Maori, therefore, see the issues of patenting and intellectual property in life form inventions as a subset of the broader rights of ownership. Until the fundamental ownership issues raised by Maori under the Treaty of Waitangi are resolved by the Crown, the best that can be achieved by focusing on reform of the Patents Act is interim recognition of Maori values and rights to participate in decision-making within the limits of the existing system. For this reason, the Focus Group has recommended for iwi consideration that the Crown place priority on urgent resolution of these ownership issues.
Piecemeal Approach
A much broader range of laws impact on Maori rights, responsibilities and interests in the ownership, use, control and protection of taonga resources than are covered by the Patents Act. Those other laws include laws regulating access, for example, the Wildlife Act 1953 and the Conservation Act 1987, and laws which control other aspects of intellectual property, for example, the Trade Marks Act 1953 and the Designs Act 1953. The question of how to best deal with the overarching set of Maori principles and concerns in this are as relevant. The Focus Group discussed options that might be considered by Maori, such as whether these issues can be dealt with by a simple reform of the existing patenting system, or whether there is a need for separate legislation dealing with Maori intellectual property issues in general.

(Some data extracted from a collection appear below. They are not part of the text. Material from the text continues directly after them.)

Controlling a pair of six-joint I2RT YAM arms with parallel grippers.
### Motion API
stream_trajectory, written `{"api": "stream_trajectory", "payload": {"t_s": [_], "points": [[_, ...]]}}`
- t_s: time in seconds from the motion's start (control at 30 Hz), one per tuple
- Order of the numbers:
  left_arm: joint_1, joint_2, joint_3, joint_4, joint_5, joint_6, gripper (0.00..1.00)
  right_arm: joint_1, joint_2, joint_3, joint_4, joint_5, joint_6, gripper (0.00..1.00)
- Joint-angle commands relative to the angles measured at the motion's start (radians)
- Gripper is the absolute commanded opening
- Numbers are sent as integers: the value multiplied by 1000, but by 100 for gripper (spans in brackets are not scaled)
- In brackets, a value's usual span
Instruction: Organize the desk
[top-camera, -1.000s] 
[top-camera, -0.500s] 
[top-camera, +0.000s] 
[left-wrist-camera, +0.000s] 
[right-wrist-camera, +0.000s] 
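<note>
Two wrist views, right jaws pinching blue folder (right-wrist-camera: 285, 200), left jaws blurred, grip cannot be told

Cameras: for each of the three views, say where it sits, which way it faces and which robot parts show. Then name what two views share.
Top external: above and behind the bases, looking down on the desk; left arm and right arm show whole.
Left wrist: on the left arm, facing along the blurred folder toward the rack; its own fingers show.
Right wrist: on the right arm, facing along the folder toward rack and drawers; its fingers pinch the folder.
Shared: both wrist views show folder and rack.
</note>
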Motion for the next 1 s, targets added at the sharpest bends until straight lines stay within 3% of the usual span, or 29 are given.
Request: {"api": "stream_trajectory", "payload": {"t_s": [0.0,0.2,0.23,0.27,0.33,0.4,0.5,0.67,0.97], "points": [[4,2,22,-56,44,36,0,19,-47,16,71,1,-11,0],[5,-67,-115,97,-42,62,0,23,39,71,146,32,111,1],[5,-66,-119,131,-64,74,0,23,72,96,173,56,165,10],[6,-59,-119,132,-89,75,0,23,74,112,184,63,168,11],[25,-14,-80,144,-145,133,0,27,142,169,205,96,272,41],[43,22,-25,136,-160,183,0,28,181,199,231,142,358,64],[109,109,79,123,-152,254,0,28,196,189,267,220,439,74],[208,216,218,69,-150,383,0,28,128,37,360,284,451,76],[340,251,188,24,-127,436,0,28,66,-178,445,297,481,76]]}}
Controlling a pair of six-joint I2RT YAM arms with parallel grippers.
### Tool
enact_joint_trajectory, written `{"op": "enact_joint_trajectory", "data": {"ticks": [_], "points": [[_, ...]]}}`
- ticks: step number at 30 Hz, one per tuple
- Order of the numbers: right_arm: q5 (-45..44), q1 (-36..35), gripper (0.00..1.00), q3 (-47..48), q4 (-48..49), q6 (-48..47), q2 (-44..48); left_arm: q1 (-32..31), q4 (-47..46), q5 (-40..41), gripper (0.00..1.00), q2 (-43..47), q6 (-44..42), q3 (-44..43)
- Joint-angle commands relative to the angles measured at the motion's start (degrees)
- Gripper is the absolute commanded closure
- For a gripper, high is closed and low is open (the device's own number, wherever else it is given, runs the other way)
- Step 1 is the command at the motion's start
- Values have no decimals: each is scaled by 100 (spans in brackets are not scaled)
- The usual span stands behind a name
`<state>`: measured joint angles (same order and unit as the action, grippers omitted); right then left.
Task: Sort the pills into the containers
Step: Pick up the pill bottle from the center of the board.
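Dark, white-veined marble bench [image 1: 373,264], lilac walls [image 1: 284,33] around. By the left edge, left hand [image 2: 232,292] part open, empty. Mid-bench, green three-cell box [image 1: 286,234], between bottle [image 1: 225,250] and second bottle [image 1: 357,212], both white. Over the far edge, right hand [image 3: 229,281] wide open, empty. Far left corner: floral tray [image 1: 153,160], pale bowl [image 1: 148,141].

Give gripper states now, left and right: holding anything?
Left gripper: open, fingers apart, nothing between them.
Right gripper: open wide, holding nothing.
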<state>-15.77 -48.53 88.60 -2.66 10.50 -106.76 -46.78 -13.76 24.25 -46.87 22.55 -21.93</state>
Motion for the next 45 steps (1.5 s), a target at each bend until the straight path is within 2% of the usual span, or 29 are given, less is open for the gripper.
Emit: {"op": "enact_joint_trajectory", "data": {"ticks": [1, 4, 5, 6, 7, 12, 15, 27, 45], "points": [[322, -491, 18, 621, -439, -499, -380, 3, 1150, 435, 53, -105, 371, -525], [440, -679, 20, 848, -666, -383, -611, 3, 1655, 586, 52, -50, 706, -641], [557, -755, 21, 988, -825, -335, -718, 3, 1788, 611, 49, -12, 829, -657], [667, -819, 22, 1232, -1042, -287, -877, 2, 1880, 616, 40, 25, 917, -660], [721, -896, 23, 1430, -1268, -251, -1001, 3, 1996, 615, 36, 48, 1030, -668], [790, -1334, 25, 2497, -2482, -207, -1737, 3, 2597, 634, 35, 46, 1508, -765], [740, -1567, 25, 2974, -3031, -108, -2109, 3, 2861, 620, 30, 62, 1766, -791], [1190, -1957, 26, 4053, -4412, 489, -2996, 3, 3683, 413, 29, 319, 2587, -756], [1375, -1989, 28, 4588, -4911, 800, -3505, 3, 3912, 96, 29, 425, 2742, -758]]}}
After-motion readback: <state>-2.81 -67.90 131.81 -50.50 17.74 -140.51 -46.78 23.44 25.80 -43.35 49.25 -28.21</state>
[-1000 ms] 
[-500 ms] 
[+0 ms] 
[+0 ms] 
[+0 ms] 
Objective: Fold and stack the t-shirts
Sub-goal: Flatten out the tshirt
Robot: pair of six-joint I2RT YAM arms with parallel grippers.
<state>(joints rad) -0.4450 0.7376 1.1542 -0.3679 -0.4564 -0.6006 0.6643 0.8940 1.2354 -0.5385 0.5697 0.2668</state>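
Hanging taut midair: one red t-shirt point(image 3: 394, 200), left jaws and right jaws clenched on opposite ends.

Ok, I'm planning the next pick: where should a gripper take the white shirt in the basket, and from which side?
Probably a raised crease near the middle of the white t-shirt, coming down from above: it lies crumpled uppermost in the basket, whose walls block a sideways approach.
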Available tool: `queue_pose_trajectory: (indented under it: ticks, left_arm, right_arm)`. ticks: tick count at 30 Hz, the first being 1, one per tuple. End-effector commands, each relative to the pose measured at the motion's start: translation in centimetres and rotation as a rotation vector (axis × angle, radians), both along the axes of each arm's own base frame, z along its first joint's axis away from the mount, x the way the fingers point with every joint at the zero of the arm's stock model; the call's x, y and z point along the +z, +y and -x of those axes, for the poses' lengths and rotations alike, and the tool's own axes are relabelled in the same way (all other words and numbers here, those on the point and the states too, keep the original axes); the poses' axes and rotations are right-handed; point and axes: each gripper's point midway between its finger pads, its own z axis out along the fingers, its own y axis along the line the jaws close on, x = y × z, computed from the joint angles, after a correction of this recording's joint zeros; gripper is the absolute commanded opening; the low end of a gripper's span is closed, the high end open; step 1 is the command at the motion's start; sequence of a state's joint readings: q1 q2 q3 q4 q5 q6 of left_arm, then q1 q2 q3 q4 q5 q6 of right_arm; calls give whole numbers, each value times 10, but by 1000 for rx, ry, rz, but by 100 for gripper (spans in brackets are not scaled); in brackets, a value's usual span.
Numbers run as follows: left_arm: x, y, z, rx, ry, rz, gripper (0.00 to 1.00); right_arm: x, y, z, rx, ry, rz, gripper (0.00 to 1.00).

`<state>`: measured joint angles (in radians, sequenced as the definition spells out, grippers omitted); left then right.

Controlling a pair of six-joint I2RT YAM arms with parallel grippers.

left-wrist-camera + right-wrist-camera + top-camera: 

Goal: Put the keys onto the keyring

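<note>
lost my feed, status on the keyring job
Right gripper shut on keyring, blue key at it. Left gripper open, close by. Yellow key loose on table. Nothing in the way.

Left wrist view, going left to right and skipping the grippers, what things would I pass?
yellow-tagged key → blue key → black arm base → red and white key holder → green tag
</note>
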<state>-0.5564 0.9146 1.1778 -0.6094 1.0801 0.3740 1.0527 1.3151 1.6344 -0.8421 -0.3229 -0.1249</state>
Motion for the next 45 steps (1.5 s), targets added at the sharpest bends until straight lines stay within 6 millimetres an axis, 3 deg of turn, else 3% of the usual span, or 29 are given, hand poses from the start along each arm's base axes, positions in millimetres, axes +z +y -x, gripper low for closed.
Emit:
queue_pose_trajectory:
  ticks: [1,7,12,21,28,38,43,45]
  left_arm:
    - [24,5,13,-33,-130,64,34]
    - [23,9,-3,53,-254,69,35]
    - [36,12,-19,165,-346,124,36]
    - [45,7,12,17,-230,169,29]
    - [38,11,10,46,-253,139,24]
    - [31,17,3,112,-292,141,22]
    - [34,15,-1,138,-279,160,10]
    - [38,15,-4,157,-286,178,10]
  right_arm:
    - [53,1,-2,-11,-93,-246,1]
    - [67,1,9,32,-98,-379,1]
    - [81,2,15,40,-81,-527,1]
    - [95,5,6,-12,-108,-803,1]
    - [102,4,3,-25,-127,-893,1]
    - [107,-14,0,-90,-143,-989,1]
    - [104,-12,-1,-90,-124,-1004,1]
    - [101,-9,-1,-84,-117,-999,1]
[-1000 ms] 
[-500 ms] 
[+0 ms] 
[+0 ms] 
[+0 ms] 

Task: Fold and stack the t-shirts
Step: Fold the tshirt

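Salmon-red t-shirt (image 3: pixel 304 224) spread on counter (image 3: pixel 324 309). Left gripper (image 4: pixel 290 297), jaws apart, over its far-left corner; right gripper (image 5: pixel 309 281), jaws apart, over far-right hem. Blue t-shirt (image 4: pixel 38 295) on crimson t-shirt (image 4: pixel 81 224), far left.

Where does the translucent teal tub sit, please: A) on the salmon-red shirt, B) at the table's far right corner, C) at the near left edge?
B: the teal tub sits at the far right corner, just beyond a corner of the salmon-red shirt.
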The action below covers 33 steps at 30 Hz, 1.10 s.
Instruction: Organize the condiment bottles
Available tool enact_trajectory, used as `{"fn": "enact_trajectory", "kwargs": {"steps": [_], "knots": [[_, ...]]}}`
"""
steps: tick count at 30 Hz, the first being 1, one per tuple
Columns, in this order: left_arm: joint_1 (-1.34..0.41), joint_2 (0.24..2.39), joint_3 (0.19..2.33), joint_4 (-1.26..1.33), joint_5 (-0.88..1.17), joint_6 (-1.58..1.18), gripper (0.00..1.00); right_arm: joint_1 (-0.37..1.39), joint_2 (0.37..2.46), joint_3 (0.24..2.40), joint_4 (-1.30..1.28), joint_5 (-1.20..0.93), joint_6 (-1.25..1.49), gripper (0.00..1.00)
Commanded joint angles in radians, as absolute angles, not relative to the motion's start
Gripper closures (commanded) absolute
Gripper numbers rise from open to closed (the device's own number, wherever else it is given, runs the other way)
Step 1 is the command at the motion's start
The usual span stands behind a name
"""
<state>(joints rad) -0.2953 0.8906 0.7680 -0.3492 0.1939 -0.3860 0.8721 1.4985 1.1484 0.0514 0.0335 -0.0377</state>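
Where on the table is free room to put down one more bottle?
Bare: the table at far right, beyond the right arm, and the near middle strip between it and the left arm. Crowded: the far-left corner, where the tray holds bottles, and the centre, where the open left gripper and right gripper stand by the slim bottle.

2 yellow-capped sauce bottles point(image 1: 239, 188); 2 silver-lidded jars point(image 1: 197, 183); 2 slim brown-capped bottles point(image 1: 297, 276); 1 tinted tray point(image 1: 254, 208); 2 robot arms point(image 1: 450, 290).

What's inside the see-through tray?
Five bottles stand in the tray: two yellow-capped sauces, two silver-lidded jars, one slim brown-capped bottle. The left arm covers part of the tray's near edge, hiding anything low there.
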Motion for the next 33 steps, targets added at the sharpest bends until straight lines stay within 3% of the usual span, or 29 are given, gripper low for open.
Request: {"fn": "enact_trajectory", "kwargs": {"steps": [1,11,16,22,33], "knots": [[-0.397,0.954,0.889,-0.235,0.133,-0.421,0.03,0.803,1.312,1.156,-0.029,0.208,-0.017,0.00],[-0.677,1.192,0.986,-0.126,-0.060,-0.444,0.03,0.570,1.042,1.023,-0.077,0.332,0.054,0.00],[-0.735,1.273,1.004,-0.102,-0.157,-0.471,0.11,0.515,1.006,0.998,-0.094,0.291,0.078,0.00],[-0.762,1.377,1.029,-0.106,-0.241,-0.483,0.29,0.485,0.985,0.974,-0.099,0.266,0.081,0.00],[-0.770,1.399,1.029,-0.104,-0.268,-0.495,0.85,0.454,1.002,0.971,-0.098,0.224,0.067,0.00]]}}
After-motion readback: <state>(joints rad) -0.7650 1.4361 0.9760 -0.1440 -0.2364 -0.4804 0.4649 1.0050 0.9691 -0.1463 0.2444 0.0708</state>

As Maori take a holistic approach to these matters, there is a need for an integrated discussion of the Maori opinions and interests in the issues as a whole, in preference to dealing with one separate aspect such as patenting. For this reason, the Focus Group has recommended that a process be established for discussion of overall Maori concerns, with respect to cultural and intellectual property issues, as an input into reform.